The technical features of Blizzard games never cease to amaze.
Recently, players participating in the beta testing of the new World of Warcraft Midnight expansion began complaining about major technical issues. The game lagged heavily, could freeze for a while, there were delays in issuing quests, and characters sometimes disappeared.
Blizzard Entertainment tried restarting the server, but the problem soon returned:
....we restarted the server several times and made several changes. And while performance looked a little better for a while, it eventually dropped again. The difficulty is that it wasn't one problem, but a combination of factors causing server performance degradation and increased memory consumption on world servers. We fixed a few issues, then found a few more, and so on.

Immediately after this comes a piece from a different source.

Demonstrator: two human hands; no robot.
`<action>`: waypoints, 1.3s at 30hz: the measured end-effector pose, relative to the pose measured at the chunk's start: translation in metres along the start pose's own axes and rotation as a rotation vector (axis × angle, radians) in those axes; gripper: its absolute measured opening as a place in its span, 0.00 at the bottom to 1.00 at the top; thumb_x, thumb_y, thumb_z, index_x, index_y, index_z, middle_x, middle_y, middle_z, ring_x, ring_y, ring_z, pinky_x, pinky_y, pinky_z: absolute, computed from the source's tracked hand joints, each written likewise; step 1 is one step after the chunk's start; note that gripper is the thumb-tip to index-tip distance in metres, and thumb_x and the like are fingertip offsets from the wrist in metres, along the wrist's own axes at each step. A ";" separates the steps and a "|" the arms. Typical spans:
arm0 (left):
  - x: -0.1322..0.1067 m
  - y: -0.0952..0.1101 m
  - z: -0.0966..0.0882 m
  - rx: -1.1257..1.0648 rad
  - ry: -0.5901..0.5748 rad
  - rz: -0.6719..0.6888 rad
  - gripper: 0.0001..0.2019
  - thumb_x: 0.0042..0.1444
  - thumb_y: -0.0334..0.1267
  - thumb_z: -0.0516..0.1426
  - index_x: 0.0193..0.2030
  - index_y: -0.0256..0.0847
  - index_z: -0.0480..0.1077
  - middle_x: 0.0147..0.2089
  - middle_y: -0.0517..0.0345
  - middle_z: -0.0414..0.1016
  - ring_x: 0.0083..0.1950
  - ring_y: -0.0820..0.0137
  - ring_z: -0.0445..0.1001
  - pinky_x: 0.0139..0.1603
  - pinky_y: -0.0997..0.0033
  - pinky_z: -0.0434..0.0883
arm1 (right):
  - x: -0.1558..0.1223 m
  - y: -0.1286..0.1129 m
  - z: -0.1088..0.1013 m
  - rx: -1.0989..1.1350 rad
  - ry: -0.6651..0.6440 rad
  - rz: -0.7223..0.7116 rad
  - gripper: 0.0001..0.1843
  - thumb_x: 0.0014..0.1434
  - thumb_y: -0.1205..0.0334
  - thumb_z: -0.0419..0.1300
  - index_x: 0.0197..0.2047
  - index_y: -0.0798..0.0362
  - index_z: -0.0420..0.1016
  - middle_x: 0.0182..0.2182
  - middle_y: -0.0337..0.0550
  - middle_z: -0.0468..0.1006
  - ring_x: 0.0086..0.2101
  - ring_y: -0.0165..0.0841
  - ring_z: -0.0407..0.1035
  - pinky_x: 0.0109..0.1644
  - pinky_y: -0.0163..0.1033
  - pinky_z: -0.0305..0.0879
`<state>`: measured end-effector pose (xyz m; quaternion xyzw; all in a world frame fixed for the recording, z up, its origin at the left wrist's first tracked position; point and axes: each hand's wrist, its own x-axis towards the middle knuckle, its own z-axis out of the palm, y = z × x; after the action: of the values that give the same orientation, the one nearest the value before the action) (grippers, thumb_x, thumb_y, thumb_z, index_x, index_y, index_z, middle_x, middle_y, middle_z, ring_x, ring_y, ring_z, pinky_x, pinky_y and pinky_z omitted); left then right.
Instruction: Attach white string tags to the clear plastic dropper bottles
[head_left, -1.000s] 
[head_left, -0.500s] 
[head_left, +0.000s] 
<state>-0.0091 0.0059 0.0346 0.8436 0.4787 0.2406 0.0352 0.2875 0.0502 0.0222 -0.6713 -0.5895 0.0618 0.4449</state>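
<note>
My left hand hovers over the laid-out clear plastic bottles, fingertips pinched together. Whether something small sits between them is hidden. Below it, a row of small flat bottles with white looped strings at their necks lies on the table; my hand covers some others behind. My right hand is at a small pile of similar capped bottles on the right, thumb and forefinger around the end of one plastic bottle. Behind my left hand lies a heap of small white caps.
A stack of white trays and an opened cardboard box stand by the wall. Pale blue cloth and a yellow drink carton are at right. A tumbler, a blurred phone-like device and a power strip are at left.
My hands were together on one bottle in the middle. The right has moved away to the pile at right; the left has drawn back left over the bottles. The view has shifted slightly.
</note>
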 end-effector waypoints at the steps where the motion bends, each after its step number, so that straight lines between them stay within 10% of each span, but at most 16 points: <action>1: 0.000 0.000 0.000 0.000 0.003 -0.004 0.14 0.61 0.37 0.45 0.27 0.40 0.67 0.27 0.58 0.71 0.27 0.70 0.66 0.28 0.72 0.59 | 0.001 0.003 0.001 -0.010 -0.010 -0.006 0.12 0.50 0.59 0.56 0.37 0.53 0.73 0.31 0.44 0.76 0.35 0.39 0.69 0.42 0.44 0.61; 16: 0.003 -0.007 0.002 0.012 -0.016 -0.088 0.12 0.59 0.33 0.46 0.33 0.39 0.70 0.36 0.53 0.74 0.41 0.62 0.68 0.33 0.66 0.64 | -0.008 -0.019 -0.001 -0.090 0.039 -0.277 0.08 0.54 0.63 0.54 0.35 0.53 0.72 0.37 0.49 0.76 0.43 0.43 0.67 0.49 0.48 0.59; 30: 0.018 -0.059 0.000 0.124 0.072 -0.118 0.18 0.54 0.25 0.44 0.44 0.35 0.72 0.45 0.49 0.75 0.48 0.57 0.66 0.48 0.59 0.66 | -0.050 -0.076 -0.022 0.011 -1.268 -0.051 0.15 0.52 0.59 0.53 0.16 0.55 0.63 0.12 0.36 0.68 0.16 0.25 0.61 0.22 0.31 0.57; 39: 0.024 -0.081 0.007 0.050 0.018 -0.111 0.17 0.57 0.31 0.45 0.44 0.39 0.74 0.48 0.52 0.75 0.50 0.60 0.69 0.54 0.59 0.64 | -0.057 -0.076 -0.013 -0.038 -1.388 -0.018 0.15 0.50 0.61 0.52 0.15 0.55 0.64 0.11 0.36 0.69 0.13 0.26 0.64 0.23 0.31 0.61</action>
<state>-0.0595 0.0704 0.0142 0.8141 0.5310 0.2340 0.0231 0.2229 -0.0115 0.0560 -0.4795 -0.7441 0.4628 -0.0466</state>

The developers of World of Warcraft Midnight continued to search for the root cause and, apparently, smarter fish are to blame — improved NPC behavior could, at times, cause a very, very heavy load on the servers:
We're still working on a solution, but we seem to have found a new problem. FISH! We've made a lot of improvements to NPC behavior, making their reactions to players and the environment more natural, rather than just "wandering" NPCs around the map. And in many places this works great, but in Midnight we have a lot of coastline, which means there are a lot of wild creatures like fish there. And that would probably be fine, but as soon as a certain number of players get close enough to the fish, this advanced NPC behavior kicks in for them, and... well... something smells fishy.